DEBT TO EQUITY RATIO. Under the debt to equity ratio, the debt is 15.86 times higher than total stockholders equity in the year 2001. In the year 2002, the total debt is has increased to 16.94 times higher than total stockholders' equity. In the year 2003, the total debt decreased a bit to only 15.70 times the total stockholders' equity. In the year 2004, the debt to equity ratio had improved to 9.95 this means that the company had decreased its outstanding debt to total stockholders equity ratio by increasing by a big amount total stockholders' equity.

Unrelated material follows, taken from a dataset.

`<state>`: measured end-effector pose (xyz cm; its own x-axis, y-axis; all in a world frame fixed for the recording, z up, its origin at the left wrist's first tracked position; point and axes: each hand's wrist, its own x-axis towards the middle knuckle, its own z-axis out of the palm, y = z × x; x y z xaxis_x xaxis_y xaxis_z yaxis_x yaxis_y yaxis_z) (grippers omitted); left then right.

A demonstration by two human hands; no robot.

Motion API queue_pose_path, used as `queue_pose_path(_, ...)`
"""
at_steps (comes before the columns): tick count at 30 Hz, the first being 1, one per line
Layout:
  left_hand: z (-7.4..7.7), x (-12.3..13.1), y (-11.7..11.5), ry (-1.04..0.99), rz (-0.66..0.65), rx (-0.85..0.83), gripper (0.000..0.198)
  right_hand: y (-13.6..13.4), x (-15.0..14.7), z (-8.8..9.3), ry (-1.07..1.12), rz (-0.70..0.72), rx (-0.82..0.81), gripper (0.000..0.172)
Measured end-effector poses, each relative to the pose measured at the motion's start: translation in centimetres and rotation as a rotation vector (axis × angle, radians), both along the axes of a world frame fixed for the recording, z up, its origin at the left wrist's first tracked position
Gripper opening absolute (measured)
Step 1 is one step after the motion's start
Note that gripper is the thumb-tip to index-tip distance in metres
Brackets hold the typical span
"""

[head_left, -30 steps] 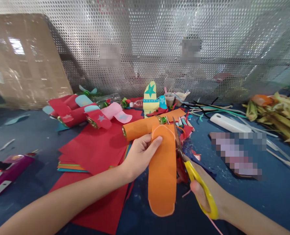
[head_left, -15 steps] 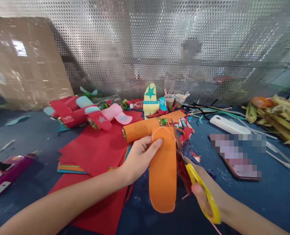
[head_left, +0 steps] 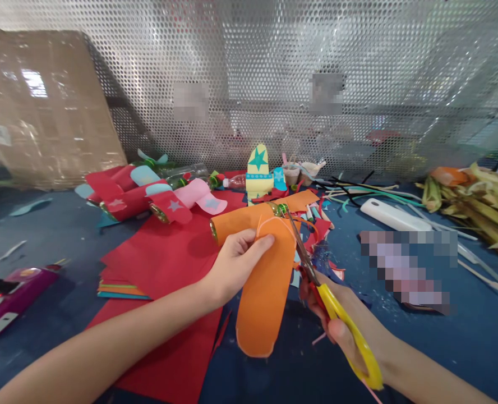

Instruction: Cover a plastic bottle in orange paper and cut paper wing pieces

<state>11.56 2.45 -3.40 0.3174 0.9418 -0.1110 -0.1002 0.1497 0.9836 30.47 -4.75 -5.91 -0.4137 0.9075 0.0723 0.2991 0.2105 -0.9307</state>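
My left hand (head_left: 236, 261) pinches the upper end of a long rounded orange paper piece (head_left: 263, 292), thumb on top, holding it tilted above the blue table. My right hand (head_left: 341, 328) grips yellow-handled scissors (head_left: 337, 311); their blades (head_left: 299, 244) run along the piece's upper right edge, where a thin orange sliver curls away. Just behind lies an orange paper-wrapped bottle (head_left: 240, 220) with a green cap.
Red paper sheets (head_left: 165, 264) lie under my left arm. Red and pink paper-wrapped bottles (head_left: 148, 196) and a yellow rocket with a teal star (head_left: 258, 171) sit behind. A magenta device (head_left: 9, 297) is at left, dried leaves (head_left: 476, 199) at right, cardboard (head_left: 42, 106) and perforated metal behind.
The orange piece has swung its lower end to the left and tilted. The scissors have moved further up along its right edge toward the rounded top.
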Motion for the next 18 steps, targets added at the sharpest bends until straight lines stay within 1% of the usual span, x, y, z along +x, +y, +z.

Again, in the year 2005, the total debt has increased to 10.18 times higher than total stockholders equity. It is preferable, on the side of the creditors of J P Morgan, that the total debt is almost equal to or lower than the total stockholders equity. A negative debt to equity ratio shows that the total stockholders' equity is higher than the total debt. This situation means that the company owners will be able to pay all bills due.

2001 2002 2003 2004 2005

Debt to Assets Total Debt 651,926.00 716,494.00 724,758.00 1,051,595.00 1,091,731.00

Total Assets 693,575.00 758,800.00 770,912.00 1,157,248.00 1,198,942.00

0.94 0.94 0.94 0.91 0.91

DEBT TO ASSETS RATIO. Under the Debt to Assets , the total debt is .94 times larger than total assets in 2001. In the year 2002, the total debt is also .94 times larger than total assets. In the year 2003, It is still the same .94 ratio of total debt to total assets. In the year 2004, the debt is has now been reduced to .91 times as compared to total assets. Finally in 2005, the debt remains at .91 times as compared to the total assets. This is a good sign. Creditors and future investors prefer that there is a one to one ratio of total debt to total equity because it shows that the company will be able to pay its debt on time to creditors in case of bank closure due to bankruptcy or otherwise.

2001 2002 2003 2004 2005

Net profit ratio Net Profit before tax 1,628.00 1,612.00 6,668.00 4,414.00 8,470.00

Sales 32,181.00 25,284.00 23,444.00 30,595.00 45,200.00

0.05 0.06 0.28 0.14 0.19

NET PROFIT RATIO. Under the profit ratio, net profit before tax in 2001 is only five percent of the total interest income. In the year 2002, the net profit has increased to six percent of the total interest earned from bank services offered. The big surprise comes in the year 2003 because the net income has increased to twenty eight percent of interest income earned for that year. The net income has been reduced to a whopping fourteen percent in the following year, 2004. Finally, the net profit for the year 2005 has increased to nineteen percent. This shows that J P Morgan will have a continuous good profit for the coming years unless, of course, a fortuitous or unexpected event occurs.